Michaelson scribbled figures on his pad as if they were too difficult to work out mentally. “I could hold out for a hundred, Carey, and I’m certain I could get it—if you’d settle for Paul on a technical adviser basis. Otherwise…”

She smiled. “I see. Seventy-five’s okay.”

He smiled back. “You think he’s worth the difference?”

She kept on smiling. “The difference less a whole lot of income-tax. Yes, I’ll sign. The main things are the details. I want you to protect him all you can—in case they want to put him off halfway through or something.”

He kept on smiling. “Seems like we’re both expecting trouble with that guy.”

“An old habit of mine, Micky. Do your best for him. I don’t know what you can ask in the way of authority or control—probably not much. But try to get the limit. I’ll be out there to smooth things. I haven’t met many picture people, but I guess they’re human.”

“Very. Human enough to be your admirers.” He beamed with gallantry, then became businesslike. “So you approve the deal I’ve outlined?”

“Yes.”

“And you think he’ll approve it too?”

“My God, he’d better.”

“Perhaps he could drop by and see me himself.

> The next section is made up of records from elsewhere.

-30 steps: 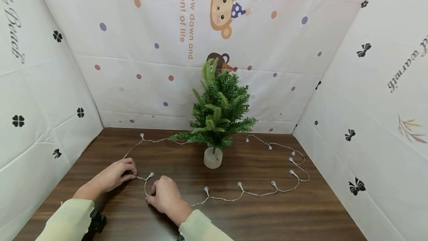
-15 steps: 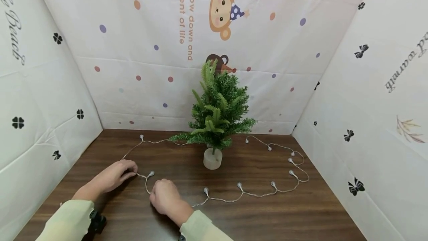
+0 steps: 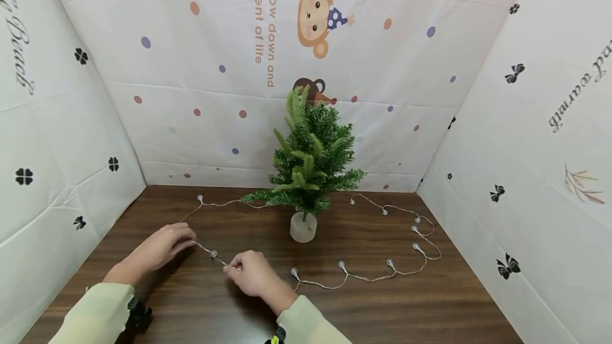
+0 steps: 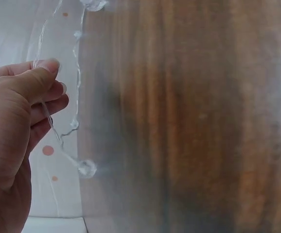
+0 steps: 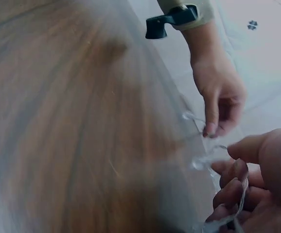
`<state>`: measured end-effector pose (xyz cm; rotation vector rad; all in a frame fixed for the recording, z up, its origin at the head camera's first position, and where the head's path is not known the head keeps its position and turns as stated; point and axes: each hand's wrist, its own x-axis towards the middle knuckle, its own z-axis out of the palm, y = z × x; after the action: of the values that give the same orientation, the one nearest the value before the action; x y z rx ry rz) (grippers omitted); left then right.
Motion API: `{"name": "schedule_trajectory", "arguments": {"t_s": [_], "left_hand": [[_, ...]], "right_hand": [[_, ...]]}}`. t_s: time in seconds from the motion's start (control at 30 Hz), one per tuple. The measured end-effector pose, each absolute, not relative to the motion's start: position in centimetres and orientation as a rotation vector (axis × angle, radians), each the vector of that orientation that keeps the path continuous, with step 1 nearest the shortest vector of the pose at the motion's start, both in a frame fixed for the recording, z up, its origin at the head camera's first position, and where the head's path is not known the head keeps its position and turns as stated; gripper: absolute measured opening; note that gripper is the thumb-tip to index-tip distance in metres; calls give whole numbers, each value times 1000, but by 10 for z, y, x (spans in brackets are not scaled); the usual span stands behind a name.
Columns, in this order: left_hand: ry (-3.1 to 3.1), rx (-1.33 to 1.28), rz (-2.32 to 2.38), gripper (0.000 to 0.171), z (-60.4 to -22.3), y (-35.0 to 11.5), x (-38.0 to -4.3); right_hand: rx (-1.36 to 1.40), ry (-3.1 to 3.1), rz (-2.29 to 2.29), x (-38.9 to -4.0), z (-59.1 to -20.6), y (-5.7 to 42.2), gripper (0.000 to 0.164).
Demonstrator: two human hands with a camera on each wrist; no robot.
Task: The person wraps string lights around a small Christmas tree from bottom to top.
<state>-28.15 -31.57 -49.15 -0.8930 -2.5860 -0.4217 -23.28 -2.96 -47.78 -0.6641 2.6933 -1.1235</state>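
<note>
Room lies between light string [image 3: 341, 265] and blocking tree [image 3: 313, 155].

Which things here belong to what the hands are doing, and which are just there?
Part of the job:
string of lights, pinched by the left hand and right hand
green tree, probably: untouched, but the string spreads to both sides of it

Just there:
wooden table, only the work surface
printed backdrop, behind and beside the table
</note>
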Motion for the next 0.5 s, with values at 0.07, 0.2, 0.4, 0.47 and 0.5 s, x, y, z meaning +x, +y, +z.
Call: {"name": "schedule_trajectory", "arguments": {"t_s": [0.07,0.2,0.4,0.47,0.5], "left_hand": [[-2547,-914,-418,20,-490,-315,-283],[-2518,-932,-444,20,-485,-316,-284],[-2662,-838,-611,6,-475,-314,-286],[-2712,-793,-670,3,-471,-313,-287],[-2722,-779,-695,3,-469,-312,-287]], "right_hand": [[-692,2672,-1162,-235,-476,-20,28],[-723,2623,-1283,-240,-472,-2,29],[-701,2543,-1440,-244,-464,25,32],[-682,2495,-1509,-245,-462,34,32],[-664,2463,-1557,-245,-460,39,31]]}}
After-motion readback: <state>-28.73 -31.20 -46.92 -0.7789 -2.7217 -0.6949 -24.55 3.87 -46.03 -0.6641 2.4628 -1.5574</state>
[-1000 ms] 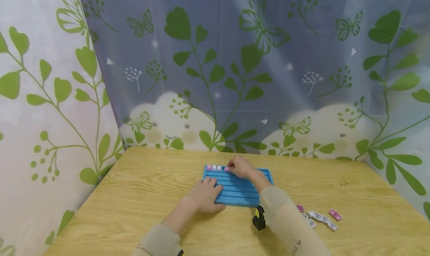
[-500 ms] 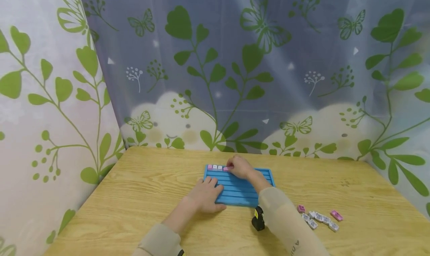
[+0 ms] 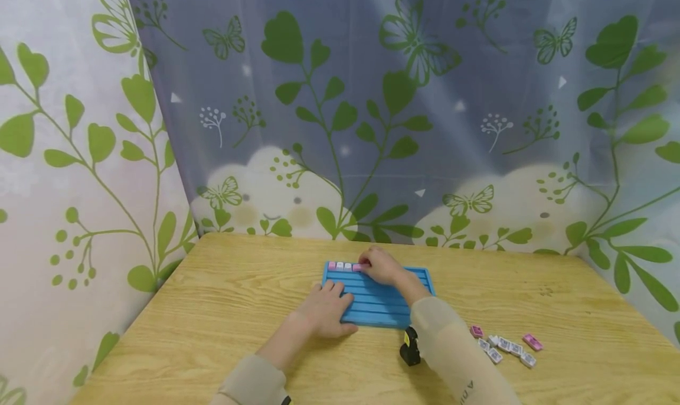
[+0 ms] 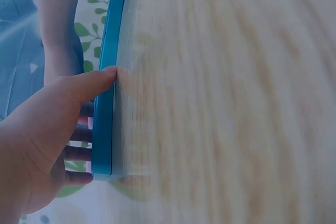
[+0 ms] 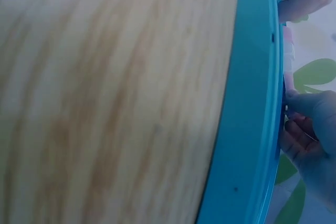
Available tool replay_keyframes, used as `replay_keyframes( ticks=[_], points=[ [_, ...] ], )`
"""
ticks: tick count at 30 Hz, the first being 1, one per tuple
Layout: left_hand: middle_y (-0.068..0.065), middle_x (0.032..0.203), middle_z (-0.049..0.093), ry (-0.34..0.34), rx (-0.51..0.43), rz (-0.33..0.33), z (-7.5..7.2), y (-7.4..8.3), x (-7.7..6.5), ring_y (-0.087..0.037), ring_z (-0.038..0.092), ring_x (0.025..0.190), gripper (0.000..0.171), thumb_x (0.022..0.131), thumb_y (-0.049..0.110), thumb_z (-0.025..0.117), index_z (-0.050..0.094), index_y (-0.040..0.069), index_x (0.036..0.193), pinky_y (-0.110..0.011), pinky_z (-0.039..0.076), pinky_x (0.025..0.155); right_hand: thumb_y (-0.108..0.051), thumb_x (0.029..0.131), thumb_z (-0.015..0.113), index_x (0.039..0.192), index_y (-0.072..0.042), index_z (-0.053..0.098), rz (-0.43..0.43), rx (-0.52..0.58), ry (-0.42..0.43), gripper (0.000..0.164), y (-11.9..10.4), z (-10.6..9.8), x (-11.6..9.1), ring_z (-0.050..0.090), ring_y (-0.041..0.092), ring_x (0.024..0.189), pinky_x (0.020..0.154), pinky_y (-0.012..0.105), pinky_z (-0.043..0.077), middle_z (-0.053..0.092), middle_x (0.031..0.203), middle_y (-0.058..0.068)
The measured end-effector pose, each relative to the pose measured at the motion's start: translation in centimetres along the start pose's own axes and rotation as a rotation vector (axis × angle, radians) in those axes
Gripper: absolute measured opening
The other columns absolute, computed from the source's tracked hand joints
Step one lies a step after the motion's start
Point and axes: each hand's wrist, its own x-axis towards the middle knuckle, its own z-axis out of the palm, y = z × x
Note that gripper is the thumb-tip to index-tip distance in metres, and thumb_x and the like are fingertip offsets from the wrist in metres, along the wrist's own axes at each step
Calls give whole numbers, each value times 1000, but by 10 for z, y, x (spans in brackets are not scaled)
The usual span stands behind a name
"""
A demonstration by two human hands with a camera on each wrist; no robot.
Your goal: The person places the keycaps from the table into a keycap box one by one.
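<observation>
A blue ridged tray (image 3: 379, 320) lies on the table. Along its far row sit a pink keycap (image 3: 332, 265), two white keycaps (image 3: 343, 267) and a wider pink keycap (image 3: 357, 268) beside them. My right hand (image 3: 381, 265) pinches that wider keycap, its fingertips partly hiding it. My left hand (image 3: 325, 310) rests over the tray's near left corner, fingers spread and fairly straight on the tray. In the left wrist view the left thumb (image 4: 100, 81) touches the tray's front wall.
Right of the tray, several white keycaps (image 3: 515, 348) lie loose and upturned on the wooden table (image 3: 239, 275). Two pink ones, a small keycap (image 3: 476, 331) and a longer keycap (image 3: 533, 342), lie near them. A black wrist device (image 3: 409, 347) sits by the right sleeve. Patterned cloth (image 3: 340, 127) hangs behind.
My right hand has slid the wider pink keycap slightly left, closing the gap to the white keycaps. The left hand stays in place.
</observation>
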Motion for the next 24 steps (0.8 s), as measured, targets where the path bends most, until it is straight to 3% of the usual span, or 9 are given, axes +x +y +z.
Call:
replay_keyframes(
  ticks=[12, 24],
  points=[
    [-10, 126, 46, -2, 2, -2, 1, 0, 0, -27, 40, 114, 61, 85, 60, 51, 53, 15, 126, -48, 35, 95, -7, 88, 61, 91, -3, 66, -9, -17, 26, 7, -1, 4, 0, 52, 21, 81, 77, 37, 45, 55, 84, 5],
    [-10, 124, 47, -8, 6, 1, -3, 0, -1, -27, 41, 113, 59, 86, 59, 51, 53, 15, 126, -47, 36, 94, -7, 89, 60, 91, -4, 63, 52, 17, -20, 4, -3, 3, 2, 49, 19, 80, 75, 36, 44, 53, 83, 4]
  ],
)
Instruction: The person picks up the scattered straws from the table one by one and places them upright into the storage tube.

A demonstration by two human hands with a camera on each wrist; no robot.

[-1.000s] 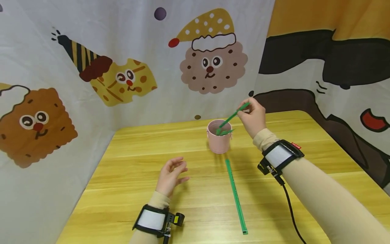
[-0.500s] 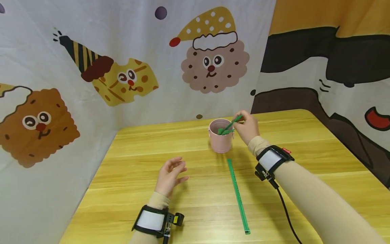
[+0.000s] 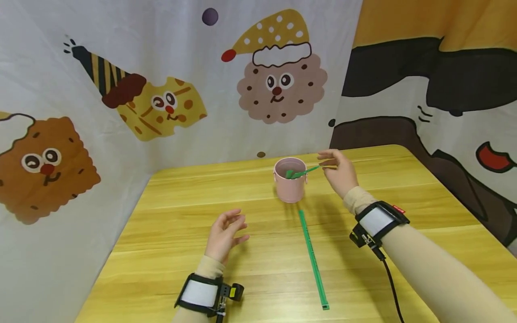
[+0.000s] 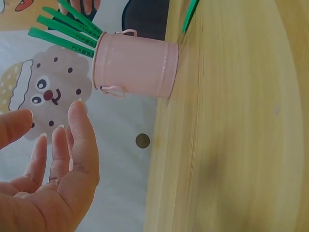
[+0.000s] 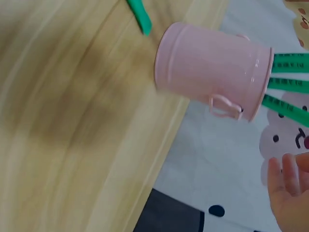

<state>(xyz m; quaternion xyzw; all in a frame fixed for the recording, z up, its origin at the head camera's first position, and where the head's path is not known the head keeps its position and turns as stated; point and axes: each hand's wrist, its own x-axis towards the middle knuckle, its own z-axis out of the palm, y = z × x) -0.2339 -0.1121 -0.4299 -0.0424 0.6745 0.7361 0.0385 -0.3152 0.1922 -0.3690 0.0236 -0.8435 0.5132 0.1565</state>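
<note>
The fingers of the right hand [image 3: 341, 176] are parted and grip nothing; they hover beside the rim of the pink bucket [image 3: 290, 190], near the outer tips of the green strips [image 4: 60, 42]. From the head view alone I cannot tell whether they brush the nearest tip, but the right wrist view shows a gap between the fingers and the strips in sight there. The left hand [image 3: 224, 235] hangs above the tabletop [image 3: 173, 229], fingers loosely bent and holding nothing, well apart from the bucket.

The left wrist view shows four strips leaning out over the rim, their lower ends inside the bucket, which stands upright. Those four look finished with, since no finger grips them. A single loose strip [image 3: 313, 260] lies flat on the tabletop in front of the bucket, its far end near the base. Judging by this layout, the gathering is mostly done, and that strip is the only one in view left outside. Beyond the tabletop hangs a cartoon-printed cloth [image 3: 181, 150].
</note>
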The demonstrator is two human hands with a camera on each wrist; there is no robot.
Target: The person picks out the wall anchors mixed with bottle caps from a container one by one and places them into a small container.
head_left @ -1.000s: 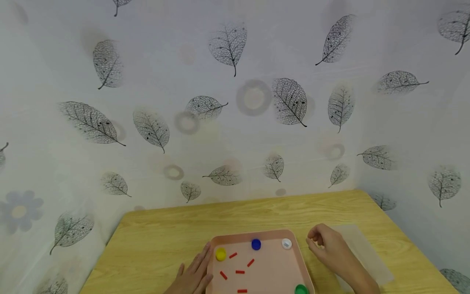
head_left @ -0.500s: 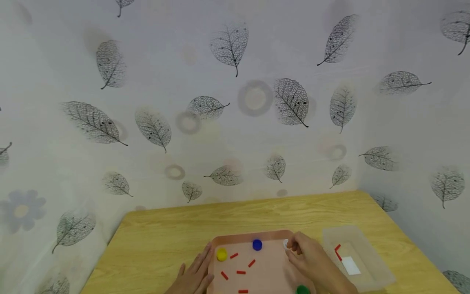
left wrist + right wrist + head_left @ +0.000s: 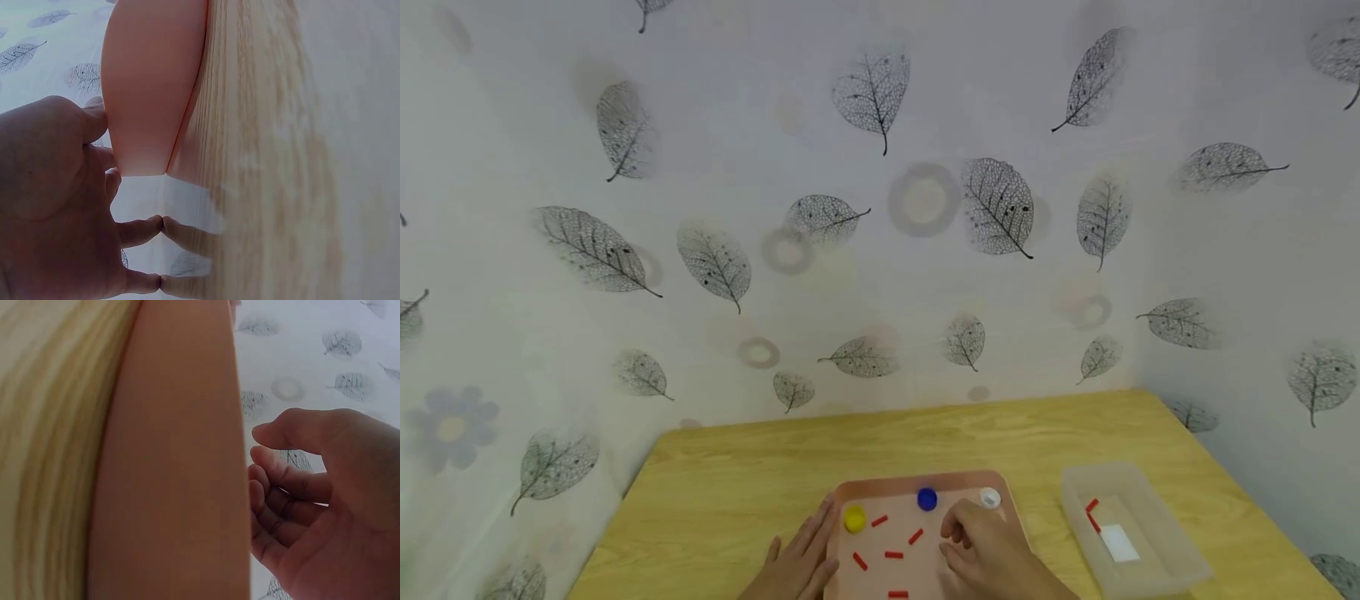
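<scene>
My left hand [image 3: 799,557] rests against the left side of the pink tray [image 3: 880,482], fingers fairly straight, thumb at the rim. In the left wrist view, fingertips of the left hand [image 3: 62,194] touch the table. Over the tray's middle is my right hand [image 3: 988,550], fingers bent. The right wrist view shows a gap between thumb and index finger of the right hand [image 3: 337,500], with nothing seen held. Near it lies a short red stick [image 3: 916,537]; several others lie leftward, including another red stick [image 3: 893,555]. The right hand and forearm cover the tray's lower right.
Inside the tray are a yellow round cap [image 3: 854,519], a blue round cap [image 3: 927,499] and a white round cap [image 3: 990,498]. A translucent bin [image 3: 1157,517] on the table's right holds red sticks [image 3: 1092,517] and a white rectangle [image 3: 1119,543]. Leaf-patterned sheeting [image 3: 880,283] surrounds the table.
My right hand has moved left from beside the bin, past the white cap, to over the tray's middle. The bin is now uncovered and the green cap hidden. My left hand stays put.
</scene>
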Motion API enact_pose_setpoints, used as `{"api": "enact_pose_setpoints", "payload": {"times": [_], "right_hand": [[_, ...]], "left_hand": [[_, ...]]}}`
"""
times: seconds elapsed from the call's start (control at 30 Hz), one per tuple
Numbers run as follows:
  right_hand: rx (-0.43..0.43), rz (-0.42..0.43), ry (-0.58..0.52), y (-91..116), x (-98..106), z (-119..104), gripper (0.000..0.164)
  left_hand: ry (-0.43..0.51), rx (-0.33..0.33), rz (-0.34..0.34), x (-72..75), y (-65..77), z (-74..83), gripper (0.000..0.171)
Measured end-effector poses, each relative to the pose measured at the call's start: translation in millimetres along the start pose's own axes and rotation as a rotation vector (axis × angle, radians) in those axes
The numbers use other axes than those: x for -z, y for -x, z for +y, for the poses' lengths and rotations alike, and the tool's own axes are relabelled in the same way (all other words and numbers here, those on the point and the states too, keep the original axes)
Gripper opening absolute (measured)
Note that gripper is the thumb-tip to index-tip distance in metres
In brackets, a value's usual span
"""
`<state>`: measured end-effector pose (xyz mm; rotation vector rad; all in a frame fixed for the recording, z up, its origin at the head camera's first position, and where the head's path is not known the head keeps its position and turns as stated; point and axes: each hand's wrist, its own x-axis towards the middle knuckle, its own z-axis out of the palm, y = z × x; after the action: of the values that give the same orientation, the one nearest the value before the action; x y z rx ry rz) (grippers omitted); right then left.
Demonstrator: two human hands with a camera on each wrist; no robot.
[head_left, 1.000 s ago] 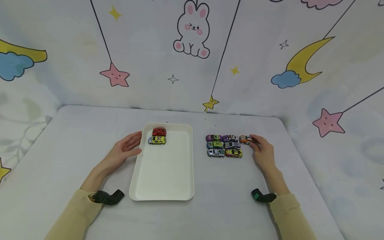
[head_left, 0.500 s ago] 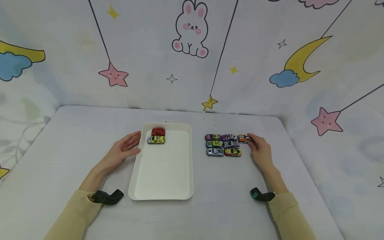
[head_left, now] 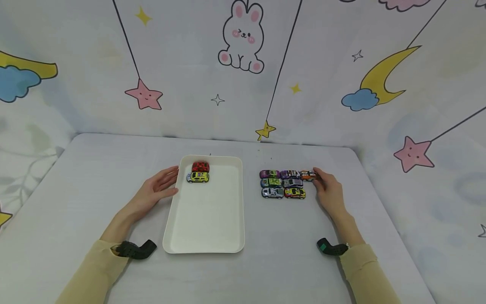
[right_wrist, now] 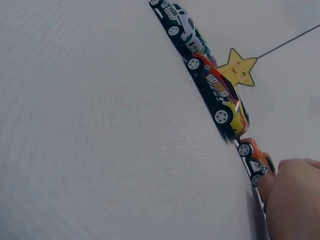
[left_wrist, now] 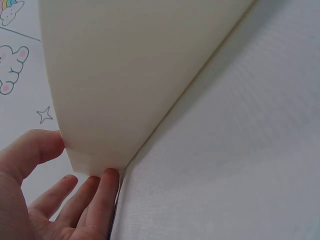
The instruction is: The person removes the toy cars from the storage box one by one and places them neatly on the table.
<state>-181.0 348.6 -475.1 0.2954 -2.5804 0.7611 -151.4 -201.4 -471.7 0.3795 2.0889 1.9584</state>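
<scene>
My right hand pinches the rear end of a small orange toy car, which stands on the table at the right end of the back row. Its nose is right at a purple-and-white toy car. In the right wrist view the orange car is partly covered by the fingers, behind a red-and-yellow toy car. My left hand rests against the left side of a white tray, fingers fairly straight; the left wrist view shows the fingertips at the tray's wall.
Inside the tray's back left corner sit a red toy car and a yellow toy car. Right of the tray, several toy cars stand in tight rows, among them a green one and a silver one. A printed cloth wall rises behind the table.
My right hand has slid the orange toy car slightly left, closer to the purple-and-white car. The left hand and tray keep their place; the head view has shifted a little.
</scene>
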Motion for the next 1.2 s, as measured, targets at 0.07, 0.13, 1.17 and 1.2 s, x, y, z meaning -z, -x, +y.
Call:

We’ll roll out a bit of red carpet.”

“Let me talk to him again first. How long before we sign?”

“It’ll take a week or so to set the thing up.” Michaelson continued, on the way to the elevator: “As I thought, they all took it as proof you were going back to him. I told them you weren’t, but they offered me odds on it. So what would probably have been only in Variety—I mean, about the contract—may hit the gossip columns. If it does, remember it’s not my fault—I warned you of a leak from the other end. Hollywood’s one big leak—you’ll find that out.”

* * * * *

She knew then she must tell Austen without delay, for it would be unthinkable to let him hear or read of it.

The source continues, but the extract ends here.